Last August, Ali Taheri opened the Kabul restaurant in Sunnyvale.  My wife and I were well acquainted with the cuisine of Afghanistan, and Taheri’s ability as a restaurateur since we had often dined at Kabul West in Bethesda, Maryland.           

Before starting Kabul West in 1981, Taheri worked at Bamiyan – the first restaurant in the United States to serve only Afghan cuisine – located in the Georgetown section of Washington, D.C.

In 1987, Taheri sent his brother, Farid, and his cousin, Najib Naimi, to California to for a location for an Afghan restaurant.

Eight months later, they found the present Sunnyvale spot at 833 West El Camino Real.  The restaurant took another eight months to build.

A warm, inviting restaurant beckons the diner to unusual taste treats.  White walls are adorned with rugs and weavings sent from family members in Afghanistan, while tables are set with linen cloths and napkins that could grace a dining room in a private home.

Taheri and Chef Adib Naimi prepare the mildly spiced authentic dishes from basic recipes that he learned by watching his mother cook at home.  In addition to several lamb dishes – which Taheri said are the most popular – the restaurant offers three beef dishes, one chicken, and a combination kabab.

Taheri noted that his recipes come from all over the country and not just the Kabul area of Afghanistan.  Afghan cooking is also influenced by the cuisine of bordering countries – China, Russia and Pakistan. This diversity is reflected in Kabul’s menu.
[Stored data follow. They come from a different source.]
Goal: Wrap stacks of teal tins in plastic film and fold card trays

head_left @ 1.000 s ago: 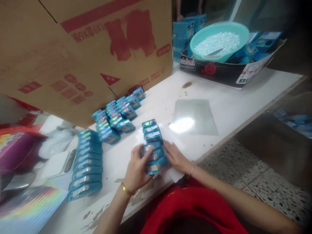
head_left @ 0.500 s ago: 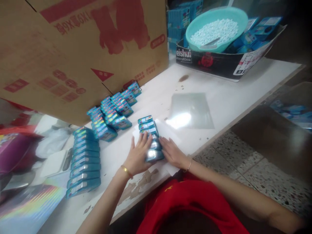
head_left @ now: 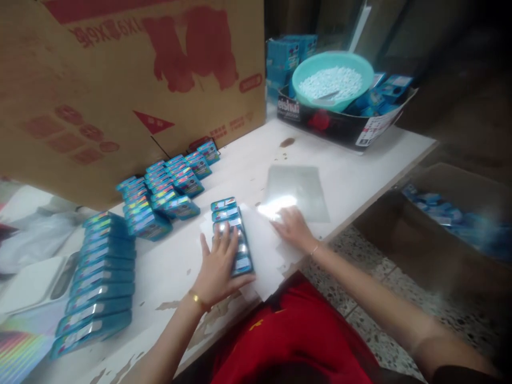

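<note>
Left hand (head_left: 218, 266) lies flat, fingers spread, on a row of small blue rigid packets (head_left: 232, 234) at centre frame; right hand (head_left: 294, 228), open, presses the clear plastic sheet (head_left: 264, 250) beneath them on the white bench (head_left: 360, 170). Packets look light and stiff, likely to slide apart; best gripped at both row ends.

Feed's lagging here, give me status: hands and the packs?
Left hand flat on row of small blue packs. Right hand flat on clear plastic sheet beside them. Nothing in the way.
</note>
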A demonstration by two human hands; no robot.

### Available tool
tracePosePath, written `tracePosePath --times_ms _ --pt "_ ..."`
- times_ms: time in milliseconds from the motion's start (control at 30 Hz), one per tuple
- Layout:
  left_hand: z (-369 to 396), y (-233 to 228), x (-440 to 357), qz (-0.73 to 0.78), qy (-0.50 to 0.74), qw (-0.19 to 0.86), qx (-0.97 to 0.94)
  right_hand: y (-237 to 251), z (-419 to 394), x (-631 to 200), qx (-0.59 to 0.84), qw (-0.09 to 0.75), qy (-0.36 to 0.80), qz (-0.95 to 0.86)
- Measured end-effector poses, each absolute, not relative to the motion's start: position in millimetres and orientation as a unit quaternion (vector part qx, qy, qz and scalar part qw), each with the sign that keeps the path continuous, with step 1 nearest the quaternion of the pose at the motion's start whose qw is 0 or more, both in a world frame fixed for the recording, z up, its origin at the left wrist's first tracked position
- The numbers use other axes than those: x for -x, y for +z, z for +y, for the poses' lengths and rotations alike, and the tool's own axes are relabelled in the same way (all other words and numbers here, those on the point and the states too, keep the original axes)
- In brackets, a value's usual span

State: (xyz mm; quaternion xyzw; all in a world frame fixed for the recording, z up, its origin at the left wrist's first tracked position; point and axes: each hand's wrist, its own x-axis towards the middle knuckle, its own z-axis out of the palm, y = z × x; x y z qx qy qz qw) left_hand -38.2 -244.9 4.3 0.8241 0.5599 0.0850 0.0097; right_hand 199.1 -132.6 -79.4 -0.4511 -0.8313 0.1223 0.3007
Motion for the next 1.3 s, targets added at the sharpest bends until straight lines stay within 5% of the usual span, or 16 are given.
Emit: tracePosePath --times_ms 267,567,800,1033,1300 --pt "-284.6 25.7 -19.8 0.425 0.196 0.135 -0.873 -96.7 -33.2 -265.4 0.437 0.124 0.136 -0.88" --pt "-272.1 -13.1 -53.0 0.419 0.239 0.334 -0.81 -101.7 -26.2 -255.2 0.444 0.13 0.118 -0.879" --pt "-224.8 -45.5 -87.0 0.529 0.49 0.554 -0.416 -70.2 -46.8 -250.3 0.477 0.163 0.096 -0.858" --pt "-200.4 -60.1 -105.0 0.502 0.581 0.61 -0.196 -34.9 -125.1 -241.4 0.484 0.224 0.091 -0.841" --pt "-196.9 -68.6 -101.4 0.504 0.6 0.609 -0.122 -52.6 -141.2 -246.4 0.43 0.226 0.191 -0.853"
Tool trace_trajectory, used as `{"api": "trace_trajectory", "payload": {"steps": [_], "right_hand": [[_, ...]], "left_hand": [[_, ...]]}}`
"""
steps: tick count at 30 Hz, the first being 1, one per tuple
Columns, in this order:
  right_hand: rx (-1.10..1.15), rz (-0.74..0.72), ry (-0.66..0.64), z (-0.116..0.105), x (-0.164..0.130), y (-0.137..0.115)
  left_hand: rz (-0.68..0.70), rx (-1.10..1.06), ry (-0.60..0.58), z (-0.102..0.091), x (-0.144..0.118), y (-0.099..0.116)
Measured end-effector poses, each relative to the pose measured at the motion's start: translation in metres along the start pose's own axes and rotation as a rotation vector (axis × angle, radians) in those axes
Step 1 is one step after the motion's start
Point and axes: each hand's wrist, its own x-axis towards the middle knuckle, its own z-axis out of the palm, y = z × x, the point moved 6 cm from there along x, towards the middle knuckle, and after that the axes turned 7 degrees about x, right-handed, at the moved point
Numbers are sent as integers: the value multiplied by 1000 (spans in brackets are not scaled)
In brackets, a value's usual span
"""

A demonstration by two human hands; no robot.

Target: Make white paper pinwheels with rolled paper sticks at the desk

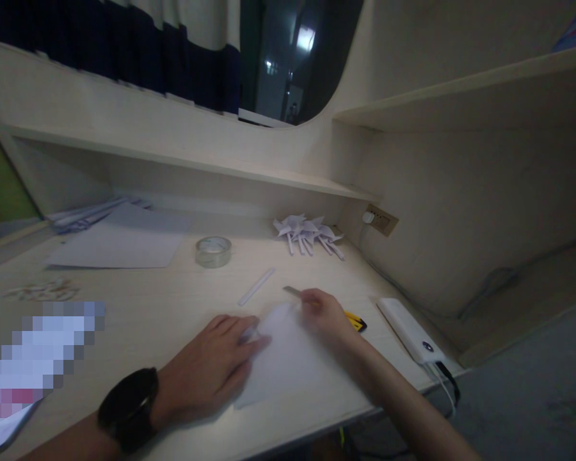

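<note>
A sheet of white paper [288, 358] lies at the desk's front edge, between my two hands. My left hand [223, 358], with a black watch at the wrist, holds the left side of the sheet, thumb and fingers over its edge. In my closed right hand [324, 314] is a utility knife [355, 321]. Its yellow and black handle shows behind the hand, while the bare blade points left above the paper's far edge. Just beyond the sheet lies a narrow white strip [256, 286].
A roll of clear tape [214, 251] and several paper pinwheels [310, 234] sit toward the back. Stacked paper [120, 237] lies back left, small pieces [43, 290] and a blurred-out phone [33, 365] at left. A white power bank [410, 330] with cables is at right.
</note>
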Motion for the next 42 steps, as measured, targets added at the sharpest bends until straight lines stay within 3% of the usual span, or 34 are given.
{"api": "trace_trajectory", "payload": {"steps": [4, 10, 12, 16, 19, 27, 36, 39, 42], "right_hand": [[-23, -91, 46, 5, 0, -4], [-205, -341, 123, 9, -18, -26], [-293, -479, 100, 14, -27, -34], [-500, -896, -30, 33, -50, -46], [-605, -1049, -115, 43, -58, -44], [-730, -1065, -240, 51, -52, -33], [-766, -1049, -317, 56, -55, -32], [-680, -1030, -304, 45, -58, -41], [-474, -965, -131, 12, -63, -54]], "left_hand": [[-4, 16, 6, 2, -1, 0], [24, 2, 48, 6, 2, -2], [28, 0, 39, 7, 3, -3], [40, 26, 31, 15, 2, -6], [54, 44, 37, 21, 0, -8], [58, 31, 28, 28, -2, -10], [67, -9, 55, 22, 1, -8], [63, -15, 50, 17, 0, -7], [55, -17, 35, 14, -1, -7]]}}
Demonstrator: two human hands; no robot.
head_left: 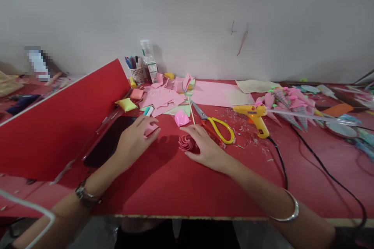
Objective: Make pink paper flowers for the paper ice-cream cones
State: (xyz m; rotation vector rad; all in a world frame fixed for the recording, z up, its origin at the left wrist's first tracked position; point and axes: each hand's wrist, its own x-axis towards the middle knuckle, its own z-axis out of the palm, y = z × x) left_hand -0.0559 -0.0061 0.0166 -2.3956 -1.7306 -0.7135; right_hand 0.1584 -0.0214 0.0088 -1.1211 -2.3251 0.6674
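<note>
My left hand (136,138) is over the left middle of the red table, its fingers bent around a small pink paper piece (150,129) that shows between thumb and fingers. Opposite it, my right hand (207,147) is cupped with thumb and fingers apart beside a pink rolled paper spiral (186,143). Whether its fingers touch the spiral I cannot tell. A bright pink packet (181,118) lies just beyond the right fingertips. Scissors with yellow handles (222,129) lie past that hand, and a thin white stick (191,111) is next to their blades.
A yellow glue gun (255,118) with a black cord lies at right, before several decorated paper cones (288,103). Pink paper scraps (160,97) and a yellow packet (126,104) lie behind. A dark phone-like slab (109,140) and a slanted red board (64,124) are at left.
</note>
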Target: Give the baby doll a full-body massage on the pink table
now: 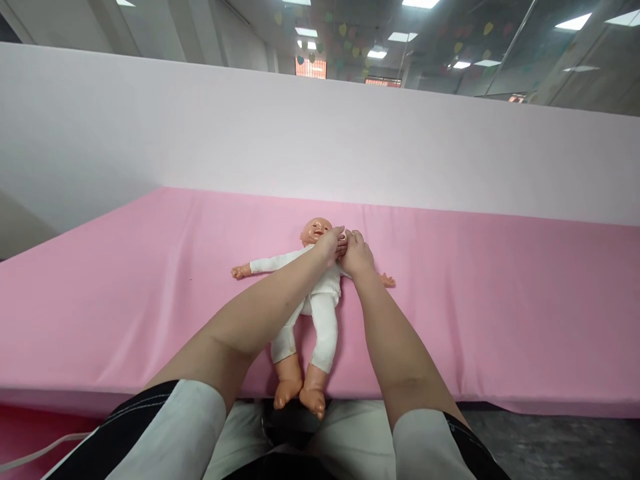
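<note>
Two arms (245, 327) stretch forward, converging, left hand (334, 244) just beside right hand (359, 255) over the doll's (326, 287) shoulder; it lies on the counter (450, 287). Whether either grip pinches anything, I cannot tell.

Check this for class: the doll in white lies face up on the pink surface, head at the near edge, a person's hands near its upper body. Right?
No: the head-camera view shows the doll with its feet at the near edge of the pink surface, its head farther in.
</note>
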`<state>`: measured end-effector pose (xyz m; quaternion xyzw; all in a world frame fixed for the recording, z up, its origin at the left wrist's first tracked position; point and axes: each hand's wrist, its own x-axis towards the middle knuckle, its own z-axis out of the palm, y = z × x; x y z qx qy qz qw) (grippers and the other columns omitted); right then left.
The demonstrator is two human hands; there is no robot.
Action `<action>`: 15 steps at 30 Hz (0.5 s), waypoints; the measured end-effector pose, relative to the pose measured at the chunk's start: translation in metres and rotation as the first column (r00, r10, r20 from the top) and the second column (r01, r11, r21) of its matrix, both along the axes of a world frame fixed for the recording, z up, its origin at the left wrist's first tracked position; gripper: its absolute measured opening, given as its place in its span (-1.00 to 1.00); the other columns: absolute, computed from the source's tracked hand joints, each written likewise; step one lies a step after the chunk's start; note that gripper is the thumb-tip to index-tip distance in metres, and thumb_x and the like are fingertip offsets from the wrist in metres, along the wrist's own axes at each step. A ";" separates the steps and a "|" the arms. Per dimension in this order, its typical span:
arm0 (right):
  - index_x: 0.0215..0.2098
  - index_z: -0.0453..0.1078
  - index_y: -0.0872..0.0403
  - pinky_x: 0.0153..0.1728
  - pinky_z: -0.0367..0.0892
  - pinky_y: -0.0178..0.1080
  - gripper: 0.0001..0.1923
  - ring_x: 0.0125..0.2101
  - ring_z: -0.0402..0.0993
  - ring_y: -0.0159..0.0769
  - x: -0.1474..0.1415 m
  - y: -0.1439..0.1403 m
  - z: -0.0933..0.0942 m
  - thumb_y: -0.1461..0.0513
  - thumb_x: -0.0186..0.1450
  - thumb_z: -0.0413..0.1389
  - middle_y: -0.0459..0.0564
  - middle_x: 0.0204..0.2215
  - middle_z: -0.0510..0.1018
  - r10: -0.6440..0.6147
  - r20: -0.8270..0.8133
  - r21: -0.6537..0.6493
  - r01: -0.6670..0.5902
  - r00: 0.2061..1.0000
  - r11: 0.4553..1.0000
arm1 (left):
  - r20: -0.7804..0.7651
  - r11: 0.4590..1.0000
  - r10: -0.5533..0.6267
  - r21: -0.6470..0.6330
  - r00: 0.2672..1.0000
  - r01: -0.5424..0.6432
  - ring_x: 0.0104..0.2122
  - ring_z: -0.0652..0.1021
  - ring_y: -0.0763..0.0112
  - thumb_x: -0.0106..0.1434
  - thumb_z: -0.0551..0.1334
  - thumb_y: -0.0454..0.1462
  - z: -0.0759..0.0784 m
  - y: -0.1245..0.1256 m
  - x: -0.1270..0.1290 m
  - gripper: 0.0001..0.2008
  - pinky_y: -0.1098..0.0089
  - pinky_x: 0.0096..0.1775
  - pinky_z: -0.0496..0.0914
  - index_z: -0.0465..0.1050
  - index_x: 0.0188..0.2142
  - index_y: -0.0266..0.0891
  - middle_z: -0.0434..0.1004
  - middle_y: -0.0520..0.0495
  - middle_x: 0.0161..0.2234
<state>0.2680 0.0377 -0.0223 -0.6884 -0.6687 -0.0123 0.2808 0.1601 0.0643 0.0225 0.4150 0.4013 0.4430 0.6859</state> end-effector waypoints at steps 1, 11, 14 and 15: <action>0.49 0.14 0.08 0.18 0.38 0.08 -0.24 0.11 0.48 0.10 -0.001 -0.001 -0.001 0.27 0.33 0.10 0.25 0.45 0.20 -0.010 0.007 0.008 0.010 1.000 1.000 | 0.021 1.000 0.010 -0.018 1.000 -0.010 -0.15 0.68 0.16 0.40 0.25 -0.06 0.001 -0.004 -0.004 -0.71 0.20 0.00 0.53 0.49 -0.24 -0.27 0.63 -0.26 -0.26; 0.47 0.20 0.20 0.43 0.12 0.17 -0.31 0.47 0.10 0.12 -0.012 -0.017 0.013 0.31 0.37 0.04 0.28 0.50 0.16 0.013 0.074 0.130 -0.022 0.997 0.991 | 0.368 0.995 0.078 -0.079 0.927 -0.052 -0.22 0.68 0.30 0.40 0.21 -0.19 -0.005 -0.050 -0.089 -0.74 0.33 -0.04 0.57 0.61 -0.20 -0.33 0.69 -0.24 -0.20; 0.44 0.26 0.12 0.46 0.10 0.14 -0.41 0.46 0.17 -0.01 -0.035 -0.047 0.026 0.23 0.45 0.00 0.19 0.43 0.33 0.272 0.138 0.255 -0.299 0.952 0.919 | 0.475 0.989 0.116 -0.141 0.872 -0.055 -0.22 0.69 0.27 0.45 0.14 -0.16 -0.009 -0.059 -0.103 -0.67 0.33 -0.06 0.58 0.61 -0.22 -0.34 0.70 -0.26 -0.23; 0.46 0.23 0.08 0.46 0.13 0.12 -0.40 0.44 0.22 -0.04 -0.044 -0.060 0.029 0.16 0.48 0.01 0.16 0.41 0.36 0.396 0.166 0.233 -0.426 0.903 0.875 | 0.512 0.987 0.119 -0.154 0.851 -0.046 -0.22 0.69 0.27 0.46 0.13 -0.14 -0.010 -0.063 -0.104 -0.65 0.32 -0.05 0.59 0.61 -0.22 -0.33 0.70 -0.26 -0.23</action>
The rice, both white and brown, is cooked fresh twice a day for lunch and dinner.  So too is the Afghan bread – a delicious, yeasty addition served at every meal.

Soft Afghan music plays in the background and the service is both prompt and congenial.  This is a family-run restaurant – a custom in Afghanistan – and knowledge of the menu items is easily conveyed to diners.

On our last visit, we had the Quabili Pallaw – delicately cooked pieces of lamb under brown rice and topped with finely shredded carrot slices and raisins.  The delicate seasoning of this dish makes it a meal to remember.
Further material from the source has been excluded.